TASK TO COMPLETE: Copy whichever lines of the data hold the word "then".
===== GIVEN DATA
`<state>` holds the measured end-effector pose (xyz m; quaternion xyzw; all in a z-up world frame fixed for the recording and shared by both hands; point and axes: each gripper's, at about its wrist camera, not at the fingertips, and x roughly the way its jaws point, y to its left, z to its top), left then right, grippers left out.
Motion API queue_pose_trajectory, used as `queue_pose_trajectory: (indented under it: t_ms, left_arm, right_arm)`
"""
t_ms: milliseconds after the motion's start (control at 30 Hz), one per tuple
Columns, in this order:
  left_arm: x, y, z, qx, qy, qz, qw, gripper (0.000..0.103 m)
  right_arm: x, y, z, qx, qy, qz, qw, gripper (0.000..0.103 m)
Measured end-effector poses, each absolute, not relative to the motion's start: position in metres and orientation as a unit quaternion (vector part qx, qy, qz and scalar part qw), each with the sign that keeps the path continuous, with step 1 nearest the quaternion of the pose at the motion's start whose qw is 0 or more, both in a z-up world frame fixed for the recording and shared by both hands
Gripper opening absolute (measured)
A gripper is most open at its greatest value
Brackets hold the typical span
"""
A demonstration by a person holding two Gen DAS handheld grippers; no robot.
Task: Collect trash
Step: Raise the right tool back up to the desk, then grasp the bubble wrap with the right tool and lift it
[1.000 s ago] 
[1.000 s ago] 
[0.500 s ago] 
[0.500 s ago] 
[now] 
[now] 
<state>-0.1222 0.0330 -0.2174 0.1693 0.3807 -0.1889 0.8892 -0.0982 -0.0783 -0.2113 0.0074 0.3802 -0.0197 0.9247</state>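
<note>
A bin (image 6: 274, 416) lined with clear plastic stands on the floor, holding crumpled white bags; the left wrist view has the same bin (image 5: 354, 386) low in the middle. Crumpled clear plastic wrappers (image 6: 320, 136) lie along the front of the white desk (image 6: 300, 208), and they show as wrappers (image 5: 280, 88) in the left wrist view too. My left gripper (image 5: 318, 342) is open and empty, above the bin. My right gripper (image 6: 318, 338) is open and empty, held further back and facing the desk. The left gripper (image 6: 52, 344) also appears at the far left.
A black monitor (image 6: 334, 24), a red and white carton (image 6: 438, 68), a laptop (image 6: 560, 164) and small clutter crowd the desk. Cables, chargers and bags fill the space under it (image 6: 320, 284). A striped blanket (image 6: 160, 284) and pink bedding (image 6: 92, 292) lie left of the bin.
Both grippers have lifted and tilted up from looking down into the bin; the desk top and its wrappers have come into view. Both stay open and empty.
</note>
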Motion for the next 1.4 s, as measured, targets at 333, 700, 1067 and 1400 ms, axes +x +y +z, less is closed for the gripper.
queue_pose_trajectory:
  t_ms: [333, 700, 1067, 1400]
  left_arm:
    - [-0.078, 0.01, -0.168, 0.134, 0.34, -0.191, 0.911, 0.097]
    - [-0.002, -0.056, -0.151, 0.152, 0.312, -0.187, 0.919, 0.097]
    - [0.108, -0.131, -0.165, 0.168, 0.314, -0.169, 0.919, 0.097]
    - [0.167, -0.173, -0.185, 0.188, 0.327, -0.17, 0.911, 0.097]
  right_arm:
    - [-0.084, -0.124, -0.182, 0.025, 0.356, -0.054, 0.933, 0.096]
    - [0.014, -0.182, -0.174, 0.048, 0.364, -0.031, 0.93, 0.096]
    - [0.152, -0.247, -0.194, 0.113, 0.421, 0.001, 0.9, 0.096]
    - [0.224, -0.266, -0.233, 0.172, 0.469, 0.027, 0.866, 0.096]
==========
ANSWER SECTION:
`<state>` holds the measured end-effector pose (xyz m; quaternion xyzw; all in a z-up world frame fixed for the recording and shared by both hands; point and axes: each gripper's, at about its wrist camera, not at the fingertips, and x roughly the way its jaws point, y to its left, z to its top), left then right, grippers left out.
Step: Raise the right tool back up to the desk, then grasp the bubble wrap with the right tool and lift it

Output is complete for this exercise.